• _SOURCE MATERIAL_:
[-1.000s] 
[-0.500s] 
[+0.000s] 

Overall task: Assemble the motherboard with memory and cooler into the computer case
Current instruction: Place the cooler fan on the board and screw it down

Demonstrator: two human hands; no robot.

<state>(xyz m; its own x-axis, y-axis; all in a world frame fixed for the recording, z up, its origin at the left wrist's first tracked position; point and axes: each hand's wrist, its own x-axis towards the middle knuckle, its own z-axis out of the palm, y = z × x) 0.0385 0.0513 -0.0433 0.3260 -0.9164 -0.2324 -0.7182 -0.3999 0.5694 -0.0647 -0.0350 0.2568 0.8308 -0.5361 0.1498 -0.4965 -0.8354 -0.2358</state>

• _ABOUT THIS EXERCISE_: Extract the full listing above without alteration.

• _TASK RESPONSE_:
[-1.000s] 
[-0.500s] 
[+0.000s] 

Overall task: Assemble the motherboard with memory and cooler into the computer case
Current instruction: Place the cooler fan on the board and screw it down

Demonstrator: two human hands; no robot.

<state>(xyz m; its own x-axis, y-axis; all in a world frame fixed for the recording, z up, its origin at the left wrist's first tracked position; point and axes: each hand's wrist, its own x-axis towards the middle knuckle, its own z-axis out of the palm, y = z × x) 0.0385 0.0513 -0.0433 0.3260 -0.9164 -0.2324 -0.7182 -0.3999 0.5694 -0.0647 -0.0350 0.2568 0.8308 -0.5361 0.1498 -0.4965 -0.8354 -0.2358</state>

The exercise is done, with nothing more to add.